In examining neighborhood effects, the study showed a strong correlation between excess deaths and poverty, poor housing quality, hypertension, and impervious land cover.
“It is known that there is an unequal distribution of risk from climate change around the world,” Rosenthal said. “What’s less known is that there is a significant variability of risks from climate change and extreme events within American cities, related to poverty and conditions in the built environment.
“It’s very important to recognize that designers, architects, and urban planners have the capacity and agency to improve urban conditions. What’s exciting to me is that, through intra-urban analysis of the effects of place on health, we can focus on modifiable exposures. If we understand the finer-scale spatial and social patterns of vulnerability within cities, we have a better chance at implementing more effective adaptive strategies with communities.”
To be sure, Rosenthal said, several cities — New York among them — have taken steps to ease the heat for vulnerable residents, with longstanding programs to distribute fans and air-conditioners and open cooling centers on the hottest days. Some cities have developed “cool roofs” projects and building code requirements that encourage re-covering acres of black tar roofs with light-colored materials that mitigate rather than intensify the heat.
The study provides data to support such efforts, and to add trees and parks to the built environment, Rosenthal said.
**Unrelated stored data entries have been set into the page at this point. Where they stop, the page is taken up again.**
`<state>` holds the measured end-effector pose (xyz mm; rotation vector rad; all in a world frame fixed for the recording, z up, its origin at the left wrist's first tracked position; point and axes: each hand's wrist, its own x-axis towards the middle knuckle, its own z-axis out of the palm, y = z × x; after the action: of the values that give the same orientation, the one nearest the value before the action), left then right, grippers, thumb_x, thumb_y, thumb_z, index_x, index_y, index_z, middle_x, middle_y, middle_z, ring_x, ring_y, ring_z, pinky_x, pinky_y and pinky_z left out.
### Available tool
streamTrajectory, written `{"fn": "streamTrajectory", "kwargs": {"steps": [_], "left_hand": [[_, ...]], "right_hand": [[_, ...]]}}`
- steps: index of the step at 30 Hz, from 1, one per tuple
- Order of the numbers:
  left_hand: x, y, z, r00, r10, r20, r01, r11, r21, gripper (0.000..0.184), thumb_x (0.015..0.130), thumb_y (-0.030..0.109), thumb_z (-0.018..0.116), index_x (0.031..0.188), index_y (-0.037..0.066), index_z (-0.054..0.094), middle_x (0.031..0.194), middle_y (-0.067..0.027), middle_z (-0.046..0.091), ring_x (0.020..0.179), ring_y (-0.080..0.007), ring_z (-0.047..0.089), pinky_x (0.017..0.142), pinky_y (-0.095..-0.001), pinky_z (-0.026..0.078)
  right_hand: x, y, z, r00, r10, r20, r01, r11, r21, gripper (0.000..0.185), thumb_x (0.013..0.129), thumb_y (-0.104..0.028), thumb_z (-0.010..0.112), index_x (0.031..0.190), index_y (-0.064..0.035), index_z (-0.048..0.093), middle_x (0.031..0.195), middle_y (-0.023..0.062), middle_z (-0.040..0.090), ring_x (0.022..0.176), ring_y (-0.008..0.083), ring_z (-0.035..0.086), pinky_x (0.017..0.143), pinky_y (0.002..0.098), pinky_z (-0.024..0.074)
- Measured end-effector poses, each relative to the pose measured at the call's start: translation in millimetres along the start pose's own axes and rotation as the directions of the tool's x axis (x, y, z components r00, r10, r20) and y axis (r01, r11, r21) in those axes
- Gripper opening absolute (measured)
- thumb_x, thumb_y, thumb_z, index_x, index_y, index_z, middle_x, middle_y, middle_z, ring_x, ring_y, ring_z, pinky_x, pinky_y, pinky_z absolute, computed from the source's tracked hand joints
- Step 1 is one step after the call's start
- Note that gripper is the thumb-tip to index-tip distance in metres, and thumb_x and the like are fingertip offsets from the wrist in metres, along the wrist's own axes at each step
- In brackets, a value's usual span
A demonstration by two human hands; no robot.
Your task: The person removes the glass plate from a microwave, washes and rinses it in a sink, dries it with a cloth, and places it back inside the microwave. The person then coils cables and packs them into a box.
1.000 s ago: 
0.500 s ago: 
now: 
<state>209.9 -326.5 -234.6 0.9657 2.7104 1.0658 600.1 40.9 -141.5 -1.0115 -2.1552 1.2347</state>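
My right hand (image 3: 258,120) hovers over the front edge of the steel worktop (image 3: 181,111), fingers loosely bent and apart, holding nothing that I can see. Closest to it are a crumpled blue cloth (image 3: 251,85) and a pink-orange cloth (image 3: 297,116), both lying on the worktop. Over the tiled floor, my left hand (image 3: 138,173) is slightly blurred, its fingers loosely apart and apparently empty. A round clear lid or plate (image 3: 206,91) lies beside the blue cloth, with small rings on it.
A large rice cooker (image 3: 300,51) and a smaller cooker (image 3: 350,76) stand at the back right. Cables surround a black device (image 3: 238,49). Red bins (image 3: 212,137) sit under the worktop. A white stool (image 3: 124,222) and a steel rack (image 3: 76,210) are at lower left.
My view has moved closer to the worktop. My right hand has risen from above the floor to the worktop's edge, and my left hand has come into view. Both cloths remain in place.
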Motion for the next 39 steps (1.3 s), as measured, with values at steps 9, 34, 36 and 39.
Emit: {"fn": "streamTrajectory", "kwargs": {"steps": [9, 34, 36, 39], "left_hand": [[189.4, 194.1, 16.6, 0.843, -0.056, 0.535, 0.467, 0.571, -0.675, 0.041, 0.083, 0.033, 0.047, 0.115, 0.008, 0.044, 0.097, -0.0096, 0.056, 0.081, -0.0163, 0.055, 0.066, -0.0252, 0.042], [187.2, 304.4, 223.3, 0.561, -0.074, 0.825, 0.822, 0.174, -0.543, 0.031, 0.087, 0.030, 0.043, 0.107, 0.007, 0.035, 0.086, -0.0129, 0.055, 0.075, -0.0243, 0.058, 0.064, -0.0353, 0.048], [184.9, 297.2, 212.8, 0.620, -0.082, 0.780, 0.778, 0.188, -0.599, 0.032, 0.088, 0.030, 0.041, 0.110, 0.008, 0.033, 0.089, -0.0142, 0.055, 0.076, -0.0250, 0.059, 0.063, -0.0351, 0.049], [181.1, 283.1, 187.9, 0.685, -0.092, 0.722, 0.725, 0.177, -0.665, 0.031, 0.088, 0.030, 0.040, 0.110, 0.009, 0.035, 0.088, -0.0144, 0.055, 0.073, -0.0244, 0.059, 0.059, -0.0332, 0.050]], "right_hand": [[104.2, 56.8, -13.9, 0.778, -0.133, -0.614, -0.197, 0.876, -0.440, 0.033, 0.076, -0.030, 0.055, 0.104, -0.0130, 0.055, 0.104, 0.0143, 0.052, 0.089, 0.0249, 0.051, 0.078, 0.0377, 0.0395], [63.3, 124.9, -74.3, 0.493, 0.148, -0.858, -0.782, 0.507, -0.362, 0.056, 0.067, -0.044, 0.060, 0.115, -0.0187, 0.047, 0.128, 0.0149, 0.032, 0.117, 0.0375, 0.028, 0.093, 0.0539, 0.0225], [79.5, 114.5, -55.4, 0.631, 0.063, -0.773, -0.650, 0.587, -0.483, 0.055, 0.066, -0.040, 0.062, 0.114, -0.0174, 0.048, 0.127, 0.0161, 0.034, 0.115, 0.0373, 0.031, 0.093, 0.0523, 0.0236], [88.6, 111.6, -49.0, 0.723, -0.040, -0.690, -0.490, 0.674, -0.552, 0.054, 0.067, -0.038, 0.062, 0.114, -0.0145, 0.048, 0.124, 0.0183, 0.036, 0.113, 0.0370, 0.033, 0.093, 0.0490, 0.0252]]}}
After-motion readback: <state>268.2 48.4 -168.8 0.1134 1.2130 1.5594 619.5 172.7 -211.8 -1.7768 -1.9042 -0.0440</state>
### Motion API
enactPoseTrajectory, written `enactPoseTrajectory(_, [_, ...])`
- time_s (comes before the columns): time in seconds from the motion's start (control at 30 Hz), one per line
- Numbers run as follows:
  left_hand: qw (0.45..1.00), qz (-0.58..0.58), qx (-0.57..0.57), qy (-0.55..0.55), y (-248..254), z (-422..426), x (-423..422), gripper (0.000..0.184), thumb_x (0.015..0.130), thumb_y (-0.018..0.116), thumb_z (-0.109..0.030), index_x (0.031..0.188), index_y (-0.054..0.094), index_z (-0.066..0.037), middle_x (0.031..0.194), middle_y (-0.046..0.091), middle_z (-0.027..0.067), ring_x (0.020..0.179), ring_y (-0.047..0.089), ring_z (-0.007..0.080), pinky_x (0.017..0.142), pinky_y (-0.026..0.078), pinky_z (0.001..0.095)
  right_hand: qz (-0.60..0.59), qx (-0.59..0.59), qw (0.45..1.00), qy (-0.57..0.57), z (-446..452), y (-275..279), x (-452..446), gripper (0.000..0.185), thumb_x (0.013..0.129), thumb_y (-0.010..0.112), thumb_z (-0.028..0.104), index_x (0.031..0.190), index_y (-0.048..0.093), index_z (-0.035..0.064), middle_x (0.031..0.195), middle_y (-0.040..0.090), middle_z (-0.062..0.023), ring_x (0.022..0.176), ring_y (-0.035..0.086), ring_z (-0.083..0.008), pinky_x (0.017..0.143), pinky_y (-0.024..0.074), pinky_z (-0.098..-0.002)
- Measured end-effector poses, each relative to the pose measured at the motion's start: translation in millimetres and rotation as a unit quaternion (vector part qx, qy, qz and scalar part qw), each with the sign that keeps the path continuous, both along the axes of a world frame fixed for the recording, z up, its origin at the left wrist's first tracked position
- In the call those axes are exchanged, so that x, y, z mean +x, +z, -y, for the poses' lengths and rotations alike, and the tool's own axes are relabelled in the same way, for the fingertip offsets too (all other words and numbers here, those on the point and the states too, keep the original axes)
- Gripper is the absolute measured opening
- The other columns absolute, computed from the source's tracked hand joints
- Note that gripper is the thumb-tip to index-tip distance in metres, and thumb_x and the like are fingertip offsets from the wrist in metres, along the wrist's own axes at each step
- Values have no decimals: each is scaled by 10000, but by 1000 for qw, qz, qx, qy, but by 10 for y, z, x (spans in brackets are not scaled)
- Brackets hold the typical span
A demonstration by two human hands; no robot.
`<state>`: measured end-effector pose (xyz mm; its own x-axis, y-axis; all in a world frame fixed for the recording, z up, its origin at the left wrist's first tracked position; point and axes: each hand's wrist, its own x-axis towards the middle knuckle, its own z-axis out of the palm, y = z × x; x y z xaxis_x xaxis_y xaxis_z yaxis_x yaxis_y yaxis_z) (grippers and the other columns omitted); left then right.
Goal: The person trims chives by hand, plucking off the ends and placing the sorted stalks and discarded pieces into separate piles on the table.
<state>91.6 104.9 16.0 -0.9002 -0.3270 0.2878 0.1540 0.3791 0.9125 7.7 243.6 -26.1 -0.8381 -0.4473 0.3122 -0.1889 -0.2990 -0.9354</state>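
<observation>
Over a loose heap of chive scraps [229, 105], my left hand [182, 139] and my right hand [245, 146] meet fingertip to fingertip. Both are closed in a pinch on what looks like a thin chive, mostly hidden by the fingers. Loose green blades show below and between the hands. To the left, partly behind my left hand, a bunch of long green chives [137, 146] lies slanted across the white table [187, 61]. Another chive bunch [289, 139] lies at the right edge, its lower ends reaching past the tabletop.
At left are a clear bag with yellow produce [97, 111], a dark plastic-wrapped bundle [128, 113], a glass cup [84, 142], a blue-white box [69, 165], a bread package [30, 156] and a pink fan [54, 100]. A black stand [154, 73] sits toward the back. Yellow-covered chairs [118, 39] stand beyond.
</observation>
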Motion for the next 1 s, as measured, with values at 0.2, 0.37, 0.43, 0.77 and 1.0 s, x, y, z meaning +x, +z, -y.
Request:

Some interventions can be as simple as putting bars on windows, so that elderly residents feel secure enough to open them. Other programs that give residents a break on electric bills can encourage the use of air conditioners.
“Studies like this provide health outcome-related evidence supporting adaptive interventions,” Rosenthal said. “We have health disparities in the spatial distribution of excess mortality of seniors during heat events. The types of characteristics we found to be associated [with that mortality] are within the collective ability of municipalities to intervene.”
Rosenthal framed heat as another environmental pollutant, disproportionately affecting the poor and communities of color.
“Heat, like ground-level ozone, is an environmental stressor, unevenly distributed in places where there are less trees, less green space, and associated with poorer housing quality,” Rosenthal said. “At every scale [examined], income levels are associated with surface temperatures. Poorer neighborhoods are hotter; wealthier neighborhoods are cooler. Urban design strategies can make a difference in reducing urban micro-heat islands.”
Rosenthal said an aging population, a hotter climate, and a lack of affordable housing, if not addressed, may constitute a “perfect storm” for future heat wave deaths.
“It’s really a great concern, and one that needs to be taken seriously. This study adds evidence: Does greening a neighborhood make a difference? Can efforts to improve livability of a neighborhood make a difference? The answer is yes. The disciplines of the built environment — urban planning, architecture, landscape architecture, and urban design — have the knowledge and responsibility to make a difference.”